Last year at a CHI+MED project get-together I took along a DVD of a lovely film called The Dish, which I highly recommend. It’s about the 1969 landing on the Moon and how the Australian Parkes Observatory radio telescope (the ‘dish’) was a key player in relaying around the world the television signals received from an antenna on the lunar (moon landing) module as Neil Armstrong descended to the Moon’s surface.
Although a part-fictional account, and a funny one, the film is packed with plenty of ‘mild peril’ in which the ground-based dish-wrangling protagonists have to contend with rules and regulations from NASA, visiting busybodies, and technical and electrical failures (including a loss of the tracking signal that tells them where the astronauts are), and all with a fantastic soundtrack.
I took the film with me solely because I like it and thought others would enjoy it and, somewhat embarrassingly, hadn’t actually spotted that the film has a lot of parallels with some of the work we do on CHI+MED! (In a very different field though – we’re interested in avoiding harm where medical devices are used). The film is full of human-computer interaction, error and avoidance of error, human factors, risk of injury, confusing and irrelevant instructions and risk of project failure.
My keener-eyed boss, Prof Paul Curzon (who thought I’d chosen the film for its CHI+MED relevance) asked us to pick out a few examples from the film of resilience strategies as we packed away, and we had an interesting discussion about what the observatory team did to preserve safety and maintain their work, and what might have been done or avoided that would have prevented things from going wrong.
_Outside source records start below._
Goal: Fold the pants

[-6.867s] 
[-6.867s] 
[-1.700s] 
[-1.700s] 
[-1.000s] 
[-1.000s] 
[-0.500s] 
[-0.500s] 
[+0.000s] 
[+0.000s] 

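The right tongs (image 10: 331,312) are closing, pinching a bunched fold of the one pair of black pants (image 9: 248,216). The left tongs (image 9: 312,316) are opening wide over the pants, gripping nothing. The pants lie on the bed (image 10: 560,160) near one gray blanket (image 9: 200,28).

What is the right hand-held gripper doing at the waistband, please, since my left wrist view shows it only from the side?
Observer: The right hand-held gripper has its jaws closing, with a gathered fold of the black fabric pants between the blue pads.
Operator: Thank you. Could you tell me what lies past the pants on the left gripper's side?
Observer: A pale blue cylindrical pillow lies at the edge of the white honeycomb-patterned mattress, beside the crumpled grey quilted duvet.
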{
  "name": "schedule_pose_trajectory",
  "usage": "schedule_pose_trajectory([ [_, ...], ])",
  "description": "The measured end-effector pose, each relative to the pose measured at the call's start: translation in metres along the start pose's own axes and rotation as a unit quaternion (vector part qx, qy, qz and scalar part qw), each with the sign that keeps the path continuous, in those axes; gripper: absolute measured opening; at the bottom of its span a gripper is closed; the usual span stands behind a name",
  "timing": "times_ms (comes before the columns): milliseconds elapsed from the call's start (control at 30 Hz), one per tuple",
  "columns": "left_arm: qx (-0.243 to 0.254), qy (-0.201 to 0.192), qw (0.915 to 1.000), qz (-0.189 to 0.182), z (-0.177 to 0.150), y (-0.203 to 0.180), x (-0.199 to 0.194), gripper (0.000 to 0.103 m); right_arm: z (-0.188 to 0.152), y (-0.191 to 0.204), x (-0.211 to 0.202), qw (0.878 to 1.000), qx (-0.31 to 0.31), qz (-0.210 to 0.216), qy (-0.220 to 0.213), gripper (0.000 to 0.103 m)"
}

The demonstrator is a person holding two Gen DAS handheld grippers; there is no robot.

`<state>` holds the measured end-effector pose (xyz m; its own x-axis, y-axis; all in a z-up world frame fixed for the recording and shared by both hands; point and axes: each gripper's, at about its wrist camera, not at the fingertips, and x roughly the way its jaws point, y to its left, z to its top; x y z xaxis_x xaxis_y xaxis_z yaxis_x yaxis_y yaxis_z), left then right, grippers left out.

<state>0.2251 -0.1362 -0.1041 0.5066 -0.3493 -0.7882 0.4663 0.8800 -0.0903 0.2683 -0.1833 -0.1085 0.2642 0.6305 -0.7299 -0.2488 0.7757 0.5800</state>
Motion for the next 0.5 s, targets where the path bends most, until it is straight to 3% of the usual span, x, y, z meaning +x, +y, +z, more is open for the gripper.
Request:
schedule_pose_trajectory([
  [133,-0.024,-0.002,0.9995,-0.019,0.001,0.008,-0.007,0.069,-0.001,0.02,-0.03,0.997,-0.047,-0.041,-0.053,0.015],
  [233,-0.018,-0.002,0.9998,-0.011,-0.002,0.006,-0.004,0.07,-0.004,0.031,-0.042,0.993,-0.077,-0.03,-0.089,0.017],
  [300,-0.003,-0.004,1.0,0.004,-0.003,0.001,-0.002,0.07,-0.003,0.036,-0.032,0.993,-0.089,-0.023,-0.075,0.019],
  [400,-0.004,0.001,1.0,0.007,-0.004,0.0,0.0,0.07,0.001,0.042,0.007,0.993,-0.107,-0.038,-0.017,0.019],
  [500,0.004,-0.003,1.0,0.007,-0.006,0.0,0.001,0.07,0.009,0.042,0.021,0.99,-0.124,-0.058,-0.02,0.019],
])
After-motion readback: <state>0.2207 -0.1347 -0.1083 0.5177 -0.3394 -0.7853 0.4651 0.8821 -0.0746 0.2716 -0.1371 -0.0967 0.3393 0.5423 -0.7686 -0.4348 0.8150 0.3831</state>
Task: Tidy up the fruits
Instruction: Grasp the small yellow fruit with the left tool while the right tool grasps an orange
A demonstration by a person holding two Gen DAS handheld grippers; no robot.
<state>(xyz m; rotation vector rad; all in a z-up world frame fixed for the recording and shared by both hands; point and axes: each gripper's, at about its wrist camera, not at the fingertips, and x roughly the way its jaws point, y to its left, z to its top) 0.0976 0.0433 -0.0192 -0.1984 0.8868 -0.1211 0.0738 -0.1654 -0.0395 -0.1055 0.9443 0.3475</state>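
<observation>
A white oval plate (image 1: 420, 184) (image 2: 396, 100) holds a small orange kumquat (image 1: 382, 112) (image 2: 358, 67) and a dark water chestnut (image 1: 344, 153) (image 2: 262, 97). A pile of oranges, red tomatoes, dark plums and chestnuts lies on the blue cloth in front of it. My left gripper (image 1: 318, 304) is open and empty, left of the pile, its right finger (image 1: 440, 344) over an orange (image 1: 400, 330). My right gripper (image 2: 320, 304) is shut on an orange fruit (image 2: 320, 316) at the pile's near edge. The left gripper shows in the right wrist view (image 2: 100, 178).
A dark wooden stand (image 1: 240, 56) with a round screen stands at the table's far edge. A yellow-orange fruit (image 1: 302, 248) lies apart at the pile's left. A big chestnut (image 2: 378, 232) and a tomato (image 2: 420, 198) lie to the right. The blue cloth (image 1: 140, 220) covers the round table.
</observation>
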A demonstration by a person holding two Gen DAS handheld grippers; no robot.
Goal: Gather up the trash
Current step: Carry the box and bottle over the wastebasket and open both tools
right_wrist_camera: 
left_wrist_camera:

In one lovely example the team member visiting from NASA (played by Patrick Warburton) is incensed that the Dish co-ordinates, officially supplied by NASA, have been amended without any explanation. A technician (played by Tom Long) admits that he changed them and the head of operations (Sam Neill) asks him “why?”
“…they were wrong.”
“but what about them was wrong?”
“…NASA sent us the coordinates for the Northern Hemisphere… and we’re in the Southern Hemisphere. I can change them back if you like but we’d be pointing in the wrong direction.”
“OK… it might be an idea to tell someone first next time.”
Chatting about it later a few of us realised that there are plenty of examples in other films (such as Apollo 13) and that there’s an Ergonomics / Human Factors Film Festival waiting to happen to show, through film, how errors might be prevented or their effects mitigated.
There’s a nice example of a resilience strategy in Apollo 13. The astronauts’ vessel has been damaged and is leaking oxygen. They’re racing against time to move everything into a backup vessel before ejecting the damaged one, while fighting against the dropping oxygen levels (and rising carbon dioxide levels). If the astronaut in charge of the move presses ‘Eject’ before everyone’s safely in the new vessel there’s a danger that one or more astronauts will be permanently ejected along with it. To protect against this the astronaut, recognising that his brain is going to struggle as carbon dioxide levels rise further, tapes a piece of paper to the Eject button saying “NO!!!” to remind him, as everyone gets more light-headed, not to touch until the last moment.
I suppose the typical sorts of films in this ‘human factors genre’ might be disaster movies, where something’s gone horribly wrong, or drama – where the threat of something going wrong is averted at the last moment – and of course comedy where we all get to laugh at others’ oopses. If you were creating a film festival that highlights some aspects of human factors, error, blame culture etc – what might you include?
13 things that saved Apollo 13 Universe Today (8 April 2010)
This also includes an account of the heroic effort by the ground crew, at Houston, to come up with an innovative way to solve a serious problem. The damaged vessel (the command module) had a carbon dioxide filter with a square fitting whereas the lunar module (about to become the main life support) had filters with round fittings.
The lunar module had only been designed to support two astronauts for a day and a half but now it would be supporting all three astronauts for longer – and there weren’t enough round-fitting filters. Using just what was available on-board the Houston team had to come up with a solution to fit a square filter into the round hole… (they did it!)